▶ Information provided:

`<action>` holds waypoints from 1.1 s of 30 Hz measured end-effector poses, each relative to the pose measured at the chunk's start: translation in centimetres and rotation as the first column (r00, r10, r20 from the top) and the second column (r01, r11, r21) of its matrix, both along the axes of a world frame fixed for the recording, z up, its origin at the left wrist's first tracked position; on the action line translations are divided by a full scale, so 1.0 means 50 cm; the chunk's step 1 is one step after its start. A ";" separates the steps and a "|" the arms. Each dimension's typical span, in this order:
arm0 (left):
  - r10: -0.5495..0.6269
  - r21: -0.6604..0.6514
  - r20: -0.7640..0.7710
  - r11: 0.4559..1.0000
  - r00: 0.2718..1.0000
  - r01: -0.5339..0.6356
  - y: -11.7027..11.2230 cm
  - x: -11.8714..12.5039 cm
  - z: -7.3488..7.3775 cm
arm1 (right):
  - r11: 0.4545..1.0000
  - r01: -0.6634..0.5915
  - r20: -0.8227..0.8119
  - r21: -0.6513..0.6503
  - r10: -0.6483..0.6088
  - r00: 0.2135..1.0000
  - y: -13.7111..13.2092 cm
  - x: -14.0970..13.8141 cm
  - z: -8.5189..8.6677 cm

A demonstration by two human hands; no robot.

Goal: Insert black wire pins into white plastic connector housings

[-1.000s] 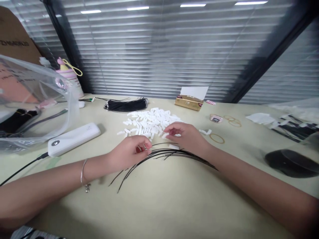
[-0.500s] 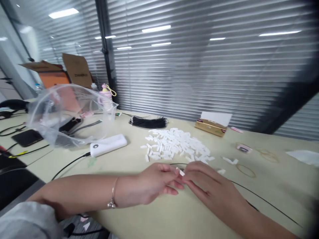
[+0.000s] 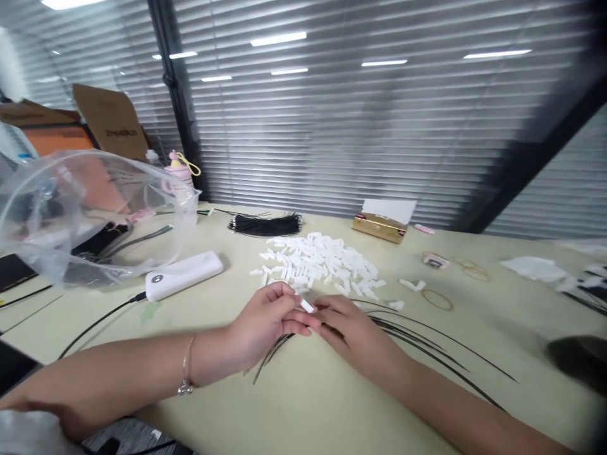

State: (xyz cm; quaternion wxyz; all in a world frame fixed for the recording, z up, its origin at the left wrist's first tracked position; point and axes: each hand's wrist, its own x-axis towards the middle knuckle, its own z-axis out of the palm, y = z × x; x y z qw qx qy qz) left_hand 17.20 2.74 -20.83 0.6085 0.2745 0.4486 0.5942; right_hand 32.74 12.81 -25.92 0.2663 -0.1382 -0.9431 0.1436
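Observation:
My left hand (image 3: 268, 322) pinches a small white rectangular piece (image 3: 307, 306) between thumb and fingertips. My right hand (image 3: 351, 328) lies just beside it, its fingertips against my left fingers. A fan of thin black cords (image 3: 417, 341) spreads out to the right from under my right hand, and some cord ends (image 3: 272, 357) stick out below my left hand. Whether my right hand grips the cords is hidden. A heap of many similar white pieces (image 3: 317, 265) lies just beyond both hands.
A bundle of black cords (image 3: 265, 224) and a gold box (image 3: 379, 227) lie behind the heap. To the left are a white power bank (image 3: 184, 275) with a black cable and a clear plastic bag (image 3: 80, 221). Rubber bands (image 3: 437, 299) lie on the right of the pale table (image 3: 332, 404).
My view has swung right and back compared with a second ago. The hands are closer together, and the white piece now sits in my left fingertips. The cords lie further right.

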 end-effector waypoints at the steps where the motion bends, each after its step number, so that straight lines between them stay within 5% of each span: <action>1: -0.013 -0.008 -0.012 1.000 1.000 0.013 0.000 0.000 -0.003 | 1.000 0.014 0.010 -0.004 -0.014 1.000 0.008 0.007 0.000; 7: -0.122 -0.032 -0.071 0.992 0.990 0.120 -0.005 0.005 -0.016 | 0.991 0.128 0.018 -0.037 -0.127 0.992 0.045 0.043 0.008; 17: -0.411 -0.086 0.008 0.908 0.911 0.410 -0.032 0.031 -0.036 | 0.986 0.052 0.056 -0.156 -0.043 0.998 0.022 0.003 0.014; 26: -0.329 -0.081 0.048 0.940 0.943 0.332 -0.032 0.027 -0.040 | 0.962 0.181 -0.012 -0.203 -0.188 0.982 -0.020 0.048 0.038; 33: -0.333 -0.095 -0.108 0.942 0.937 0.323 -0.022 0.023 -0.038 | 0.935 0.109 -0.018 -0.338 -0.122 0.992 -0.066 0.087 0.046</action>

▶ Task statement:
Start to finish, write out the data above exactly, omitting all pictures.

▶ Written response:
`<action>` holds waypoints from 1.1 s of 30 Hz measured end-effector poses, each relative to the pose measured at the chunk's start: translation in centimetres and rotation as the first column (r00, r10, r20 from the top) and the second column (r01, r11, r21) of its matrix, both along the axes of a world frame fixed for the recording, z up, its origin at the left wrist's first tracked position; on the action line translations are divided by a full scale, so 1.0 means 50 cm; the chunk's step 1 is one step after its start. A ";" separates the steps and a "|" the arms. Each dimension's typical span, in this order:
arm0 (left):
  - r10: -0.5495..0.6269
  - r21: -0.6604..0.6514
  - r20: -0.7640..0.7710
  - r11: 0.4559..1.0000
  - r00: 0.2718..1.0000
  - r01: -0.5339..0.6356
  - y: -11.7027..11.2230 cm
  - x: -11.8714..12.5039 cm
  - z: -7.3488..7.3775 cm
arm1 (right):
  - r11: 0.4545..1.0000
  - r01: -0.6634..0.5915
  - r20: -0.8227..0.8119
  - r21: -0.6513..0.6503
  - r10: -0.6483..0.6088
  - r00: 0.2135..1.0000
  - y: -13.7111..13.2092 cm
  - x: -14.0970..13.8141 cm
  - z: -8.5189..8.6677 cm

A demonstration by two human hands; no robot.

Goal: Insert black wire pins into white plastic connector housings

[-1.000s] 
[-0.500s] 
[+0.000s] 

State: (xyz cm; quaternion wxyz; all in a world frame fixed for the recording, z up, its origin at the left wrist's first tracked position; point and axes: each hand's wrist, its own x-axis towards the middle knuckle, its own z-axis out of the palm, y = z × x; x y z qw qx qy qz) left_hand 17.20 2.74 -20.83 0.6085 0.2745 0.4486 0.5942; right_hand 32.74 12.81 -25.92 0.2663 -0.1382 -0.9431 0.1436
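Observation:
My left hand (image 3: 268, 322) pinches a small white rectangular piece (image 3: 307, 306) between thumb and fingertips. My right hand (image 3: 351, 328) lies just beside it, its fingertips against my left fingers. A fan of thin black cords (image 3: 417, 341) spreads out to the right from under my right hand, and some cord ends (image 3: 272, 357) stick out below my left hand. Whether my right hand grips the cords is hidden. A heap of many similar white pieces (image 3: 317, 265) lies just beyond both hands.
A bundle of black cords (image 3: 265, 224) and a gold box (image 3: 379, 227) lie behind the heap. To the left are a white power bank (image 3: 184, 275) with a black cable and a clear plastic bag (image 3: 80, 221). Rubber bands (image 3: 437, 299) lie on the right of the pale table (image 3: 332, 404).
My view has swung right and back compared with a second ago. The hands are closer together, and the white piece now sits in my left fingertips. The cords lie further right.
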
 end-effector waypoints at the steps where the motion bends, each after its step number, so that straight lines between them stay within 5% of each span: <action>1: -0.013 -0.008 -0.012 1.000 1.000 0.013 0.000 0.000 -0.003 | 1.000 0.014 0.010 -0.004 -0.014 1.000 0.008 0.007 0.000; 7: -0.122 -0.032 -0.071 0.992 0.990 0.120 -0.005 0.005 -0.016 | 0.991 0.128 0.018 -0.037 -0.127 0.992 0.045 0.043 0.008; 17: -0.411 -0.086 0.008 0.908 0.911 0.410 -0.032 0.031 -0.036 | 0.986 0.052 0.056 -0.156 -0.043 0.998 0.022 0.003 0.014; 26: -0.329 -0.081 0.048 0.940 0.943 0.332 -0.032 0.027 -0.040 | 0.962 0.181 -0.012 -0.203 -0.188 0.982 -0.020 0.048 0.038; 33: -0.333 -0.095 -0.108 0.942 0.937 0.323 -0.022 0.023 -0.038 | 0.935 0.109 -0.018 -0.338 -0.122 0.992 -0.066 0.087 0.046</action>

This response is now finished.